I did a test on my development cluster that's running nginx-ingress-controller and I'm seeing a cluster IP instead of the real source IP when I hit a pod running its own version of nginx:
::ffff:10.32.0.8 - - [20/Nov/2021:01:16:47 +0000] "GET /favicon.ico HTTP/1.1" 404 150 "https://neutral-cat.nceas.ucsb.edu/" "Mozilla/5.0 (Macintosh; Intel Mac OS X 10_15_7) AppleWebKit/537.36 (KHTML, like Gecko) Chrome/95.0.4638.69 Safari/537.36"
@mbjones mentioned two links we might start on,
@gothub maybe you were already planning on figuring this out along with what you're already doing but I thought I'd drop this note for posterity.
I tested the Local
externalTrafficPolicy
config mentioned in https://kubernetes.io/docs/tasks/access-application-cluster/create-external-load-balancer/#preserving-the-client-source-ip and confirmed it works: (1) I see the real request source ID and (2) traffic is distributed over the available pods. You can see this in action at (VPN required) https://neutral-cat.nceas.ucsb.edu/. Let me know if you don't see your IP listed.
They spookily mention that setting the policy to Local
:
risks potentially imbalanced traffic spreading.
I don't understand this risk but I do know how to use R, so I ran just tested it. Over 1000 requests, I get this spread across three pods:
> table(result)
hello-kubernetes-6c4fb97c77-4kbxr hello-kubernetes-6c4fb97c77-kh28b hello-kubernetes-6c4fb97c77-pwl5w
334 334 332
Looks pretty even to me so maybe Local
mode isn't a big deal?
Great sleuthing and nice empirical demo, @amoeba . Seems like a good way to start for our config.
@bryce - could you post your k8s service yaml that allowed you to retain the source IP?

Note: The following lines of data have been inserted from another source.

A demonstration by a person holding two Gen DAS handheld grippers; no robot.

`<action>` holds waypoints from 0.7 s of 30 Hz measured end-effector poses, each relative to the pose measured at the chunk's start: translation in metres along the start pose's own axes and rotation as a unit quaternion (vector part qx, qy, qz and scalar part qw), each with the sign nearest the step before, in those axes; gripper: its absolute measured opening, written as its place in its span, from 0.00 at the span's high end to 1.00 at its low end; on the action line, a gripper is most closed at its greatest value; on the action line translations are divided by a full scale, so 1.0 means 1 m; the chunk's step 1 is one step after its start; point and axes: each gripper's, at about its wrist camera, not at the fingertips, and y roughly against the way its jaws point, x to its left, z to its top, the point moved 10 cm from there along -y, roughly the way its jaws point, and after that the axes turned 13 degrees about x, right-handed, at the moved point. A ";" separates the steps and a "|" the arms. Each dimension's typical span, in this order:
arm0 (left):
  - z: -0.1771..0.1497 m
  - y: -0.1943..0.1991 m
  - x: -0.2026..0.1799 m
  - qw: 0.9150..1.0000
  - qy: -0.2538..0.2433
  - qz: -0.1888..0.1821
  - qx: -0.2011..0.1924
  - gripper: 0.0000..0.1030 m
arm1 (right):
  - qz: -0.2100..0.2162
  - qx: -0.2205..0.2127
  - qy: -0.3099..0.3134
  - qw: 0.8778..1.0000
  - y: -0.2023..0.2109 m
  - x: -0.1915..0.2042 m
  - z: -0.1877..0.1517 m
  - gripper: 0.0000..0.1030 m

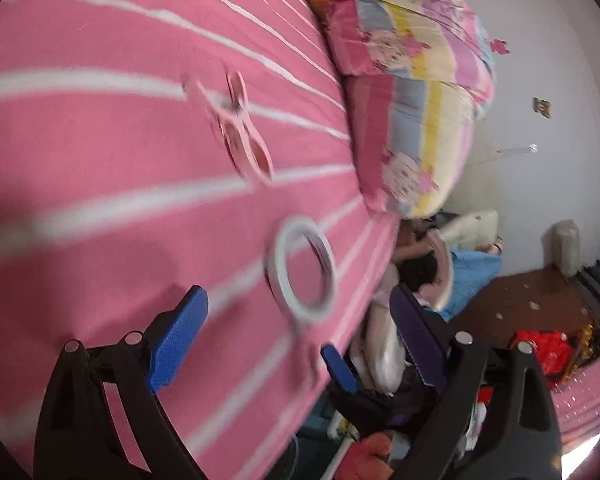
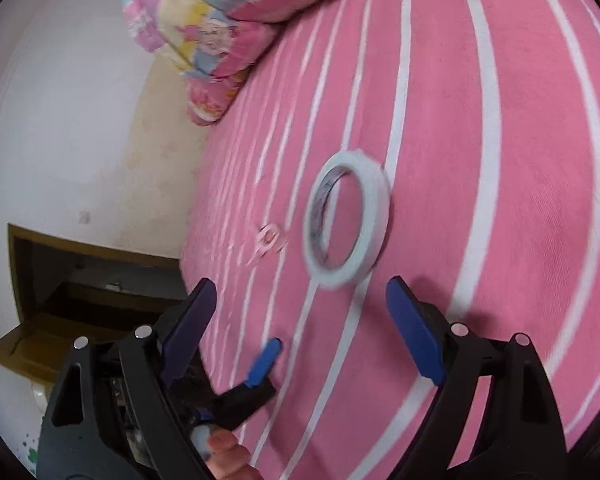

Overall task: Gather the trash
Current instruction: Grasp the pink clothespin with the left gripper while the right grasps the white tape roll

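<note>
A white tape roll (image 1: 302,270) is seen lying on the pink striped bedsheet (image 1: 100,128), near the edge of the bed. In the left wrist view the ring appears as an ellipse whose long axis runs roughly along the gripper's forward direction, tilted slightly to the left; its hollow centre faces up from the sheet, and pink fabric is visible through the hole. In the right wrist view the same tape roll (image 2: 346,216) is seen ahead of the fingers, its long axis near vertical in the picture and leaning a little to the right. Motion blur prevents finer detail of the rim from being read.

The left gripper (image 1: 296,316) is held with its jaws spread wide. The ring lies between the lines of the two blue pads, just beyond their tips; no contact with either pad is visible. Nothing is grasped.

The right gripper (image 2: 302,300) is likewise spread wide, with the ring just ahead of the gap between its fingertips and apart from both. Nothing is held. A blue pad of the left gripper (image 2: 265,362) is seen low in the right wrist view, over the sheet and short of the ring.

Pink scissors (image 1: 240,128) lie on the sheet farther up the bed, well apart from the ring. A folded, cartoon-printed quilt (image 1: 412,92) rests at the far end of the bed.
</note>
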 end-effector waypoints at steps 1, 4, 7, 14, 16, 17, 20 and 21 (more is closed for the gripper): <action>0.010 -0.004 0.003 1.000 0.006 0.005 0.003 0.13 | -0.008 0.007 -0.006 1.000 -0.008 -0.005 0.006 0.16; 0.038 -0.012 0.009 1.000 0.017 0.007 0.004 0.13 | -0.009 0.014 -0.024 1.000 -0.019 -0.014 0.017 0.16; 0.063 -0.015 0.007 1.000 0.008 0.012 -0.008 0.13 | -0.018 0.004 -0.004 1.000 -0.025 -0.009 0.030 0.16; 0.091 -0.034 0.003 0.998 -0.026 0.049 -0.008 0.15 | -0.044 -0.013 0.036 0.998 -0.044 -0.006 0.049 0.21; 0.095 -0.038 0.003 0.997 -0.040 0.064 -0.008 0.16 | -0.052 -0.004 0.039 0.998 -0.051 -0.008 0.050 0.41; 0.096 -0.039 0.004 0.996 -0.046 0.076 -0.009 0.21 | -0.053 -0.002 0.040 0.998 -0.053 -0.008 0.050 0.45; 0.097 -0.041 0.009 0.992 -0.065 0.109 -0.014 0.34 | -0.072 0.006 0.034 0.997 -0.060 -0.016 0.050 0.74; 0.098 -0.040 0.012 0.991 -0.067 0.118 -0.016 0.42 | -0.072 0.011 0.030 0.997 -0.062 -0.018 0.049 0.85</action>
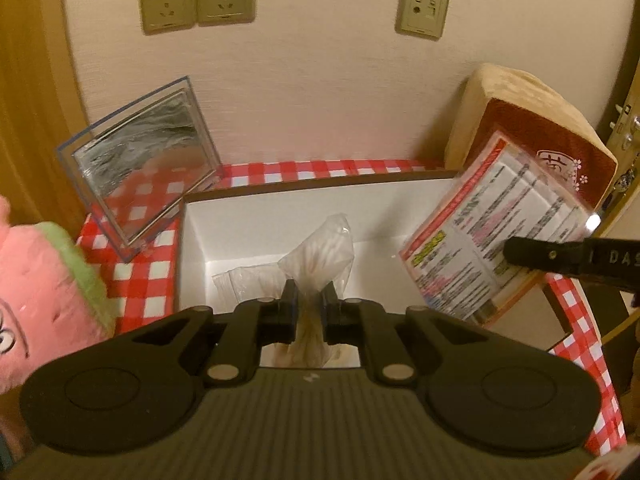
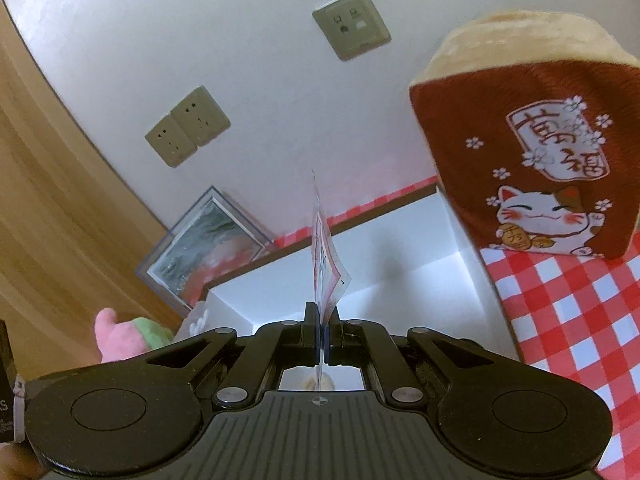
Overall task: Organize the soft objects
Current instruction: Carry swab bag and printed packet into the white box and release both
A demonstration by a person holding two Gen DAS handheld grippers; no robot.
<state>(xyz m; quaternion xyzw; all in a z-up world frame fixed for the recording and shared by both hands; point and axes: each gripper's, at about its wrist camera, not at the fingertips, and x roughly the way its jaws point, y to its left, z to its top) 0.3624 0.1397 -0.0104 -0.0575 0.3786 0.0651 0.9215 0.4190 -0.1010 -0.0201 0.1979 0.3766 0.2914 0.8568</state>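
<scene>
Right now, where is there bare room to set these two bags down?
Inside the white box: its floor is bare right of the plastic bag, under the printed packet. The checkered cloth left is crowded by the clear frame and pink plush.

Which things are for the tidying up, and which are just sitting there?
For the tidying:
- clear plastic bag, in left gripper
- printed packet, in right gripper
- white box
- pink plush
- cat cushion

Just sitting there:
- clear frame
- wall sockets
</scene>
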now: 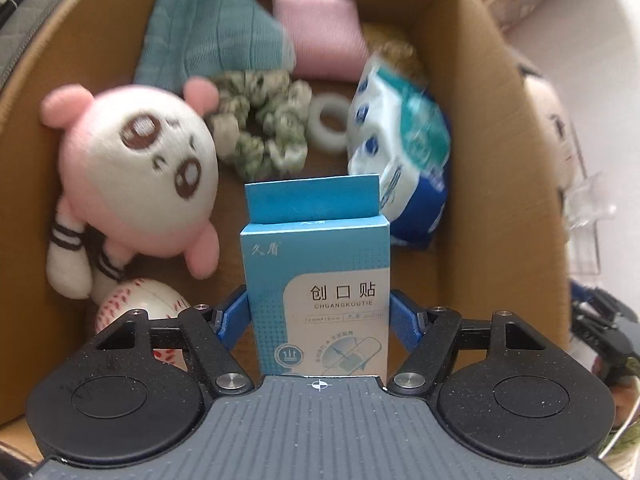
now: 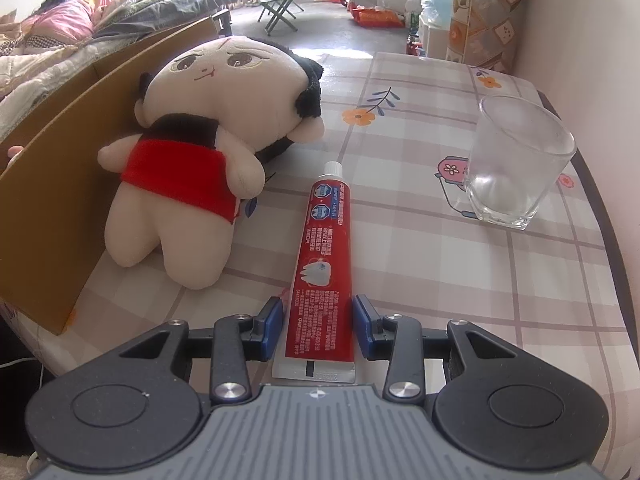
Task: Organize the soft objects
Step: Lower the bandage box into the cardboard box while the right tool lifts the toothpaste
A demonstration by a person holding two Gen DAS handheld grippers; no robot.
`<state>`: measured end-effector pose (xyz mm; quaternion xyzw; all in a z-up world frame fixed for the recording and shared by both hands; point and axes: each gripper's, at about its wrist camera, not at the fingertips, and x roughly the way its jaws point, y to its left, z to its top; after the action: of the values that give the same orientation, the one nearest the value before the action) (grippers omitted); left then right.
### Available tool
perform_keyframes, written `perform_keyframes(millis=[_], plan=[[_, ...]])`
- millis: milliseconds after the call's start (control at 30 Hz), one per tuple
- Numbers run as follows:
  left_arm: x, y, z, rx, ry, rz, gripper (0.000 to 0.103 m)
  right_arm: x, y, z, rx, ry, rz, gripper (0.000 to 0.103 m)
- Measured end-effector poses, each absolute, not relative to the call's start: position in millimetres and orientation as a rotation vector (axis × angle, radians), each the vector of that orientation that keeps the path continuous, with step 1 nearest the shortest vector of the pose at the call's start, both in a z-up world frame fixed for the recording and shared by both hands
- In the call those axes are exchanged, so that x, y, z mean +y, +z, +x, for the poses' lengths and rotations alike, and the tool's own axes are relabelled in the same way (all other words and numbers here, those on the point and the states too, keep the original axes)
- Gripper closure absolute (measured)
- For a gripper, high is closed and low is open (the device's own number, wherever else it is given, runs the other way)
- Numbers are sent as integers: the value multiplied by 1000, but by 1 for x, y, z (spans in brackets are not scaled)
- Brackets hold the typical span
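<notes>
Left wrist view, nearest first: the left hand-held gripper grasps a blue box of adhesive bandages between its blue pads, holding it upright with its top flap open, over the inside of a cardboard box. Just left of the gripper lies a white ball with red stitching. Beyond it rests a pink and white plush toy. Further in are a green floral scrunchie, a roll of white tape and a blue and white tissue pack. At the far end lie a folded teal cloth and a pink cloth.

Right wrist view, nearest first: the right hand-held gripper is clenched on the flat end of a red toothpaste tube, which stretches away along the checked worktop, cap at the far end. To the left a plush doll in red leans against the outer wall of the cardboard box. A clear glass stands well apart to the right
</notes>
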<state>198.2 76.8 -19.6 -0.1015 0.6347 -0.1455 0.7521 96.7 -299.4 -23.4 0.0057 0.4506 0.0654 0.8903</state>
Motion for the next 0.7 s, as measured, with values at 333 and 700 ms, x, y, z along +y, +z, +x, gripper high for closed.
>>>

Here's my full NIC service spec:
The fix to preserve the source IP didn't work in the test I ran recently. The NGINX ingress controller service definition was reconfigured to use
...
spec:
type: NodePort
externalIPs:
- 128.111.85.190
externalTrafficPolicy: Local # <-- added this line for the test
ipFamilyPolicy: SingleStack # <-- added this line for the test
ipFamilies: # <-- added this line for the test
- IPv4 # <-- added this line for the test
...
When the service was restarted with these additions, the ingress-nginx-controller pod stopped receiving traffic.
The externalP is set to the IP of docker-dev-ucsb-1
, but currently only one instance of ingress-nginx
is running on docker-dev-ucsb-2
.
Restarting the service with externalTrafficPolicy
commented out results in traffic being routed to the NIC again.
It's possible that packets are being dropped
because ingress-nginx
is not running on docker-dev-ucsb-1
, as mentioned here:
The recommended way to preserve the source IP in a NodePort setup is to set the value of the externalTrafficPolicy field of the ingress-nginx Service spec to Local (example).
Warning
This setting effectively drops packets sent to Kubernetes nodes which are not running any instance of the NGINX Ingress controller. Consider assigning NGINX Pods to specific nodes in order to control on what nodes the NGINX Ingress controller should be scheduled or not scheduled.
I'll run a test during k8s dev scheduled down time to confirm this. ingress-nginx
will be configured to be scheduled to run on docker-dev-ucsb-1
, then we can see if the externalTrafficPolicy=Local
fix will route traffic to it.
The above link mentioned other methods to preserver sourceIP that may be easier to maintain than changing the traffic policy.
BTW - ports 80/443 are now active on both dev k8s and prod. I'll writeup docs on how this was configured.
Thanks for trying it out and for the report @gothub.
This ticket is a continuation of the discussion from https://github.com/DataONEorg/gnis-deployment/issues/5.
The NGINX Ingress Controller will be configured and tested to expose ports 80/443 to external traffic (external to the cluster).